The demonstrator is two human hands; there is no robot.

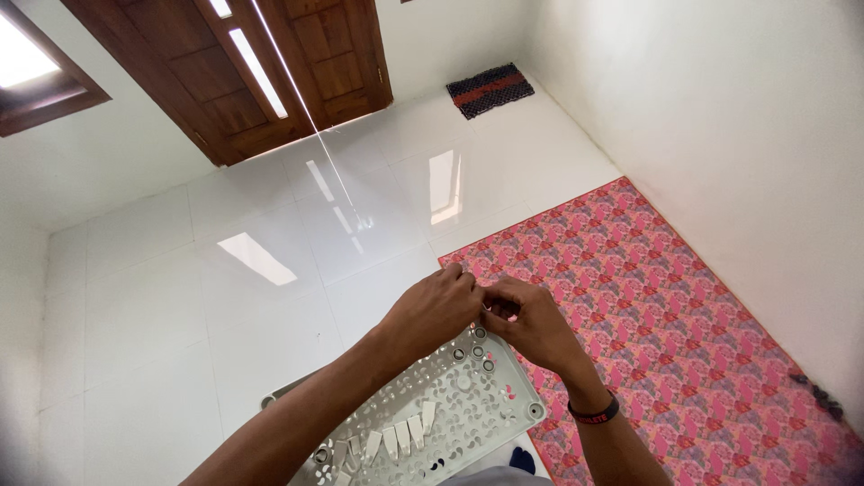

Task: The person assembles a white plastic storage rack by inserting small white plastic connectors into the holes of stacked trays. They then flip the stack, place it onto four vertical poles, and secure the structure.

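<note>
My left hand point(432, 310) and my right hand point(531, 322) meet fingertip to fingertip above a white perforated plastic tray point(468, 400). Both pinch something very small between them; what it is cannot be made out. The tray carries round holes, several small white wedge-shaped pieces point(396, 439) near its front edge and some small ring-like parts point(477, 355) at its far end. A dark band point(594, 416) circles my right wrist.
White glossy floor tiles point(270, 270) stretch ahead to a brown wooden door point(234, 72). A pink patterned mat point(666, 315) lies on the right along a white wall point(747, 117). A small dark doormat point(489, 89) sits near the door.
</note>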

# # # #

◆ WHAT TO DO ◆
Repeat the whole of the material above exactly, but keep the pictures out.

◆ OUTPUT ◆
The demonstrator is two human hands; there is no robot.


Task: The person assembles a white plastic storage rack by inserting small white plastic connectors into the holes of stacked trays. They then flip the stack, place it onto four vertical poles, and secure the structure.

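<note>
My left hand point(432, 310) and my right hand point(531, 322) meet fingertip to fingertip above a white perforated plastic tray point(468, 400). Both pinch something very small between them; what it is cannot be made out. The tray carries round holes, several small white wedge-shaped pieces point(396, 439) near its front edge and some small ring-like parts point(477, 355) at its far end. A dark band point(594, 416) circles my right wrist.
White glossy floor tiles point(270, 270) stretch ahead to a brown wooden door point(234, 72). A pink patterned mat point(666, 315) lies on the right along a white wall point(747, 117). A small dark doormat point(489, 89) sits near the door.
</note>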

No more output is required for this exercise.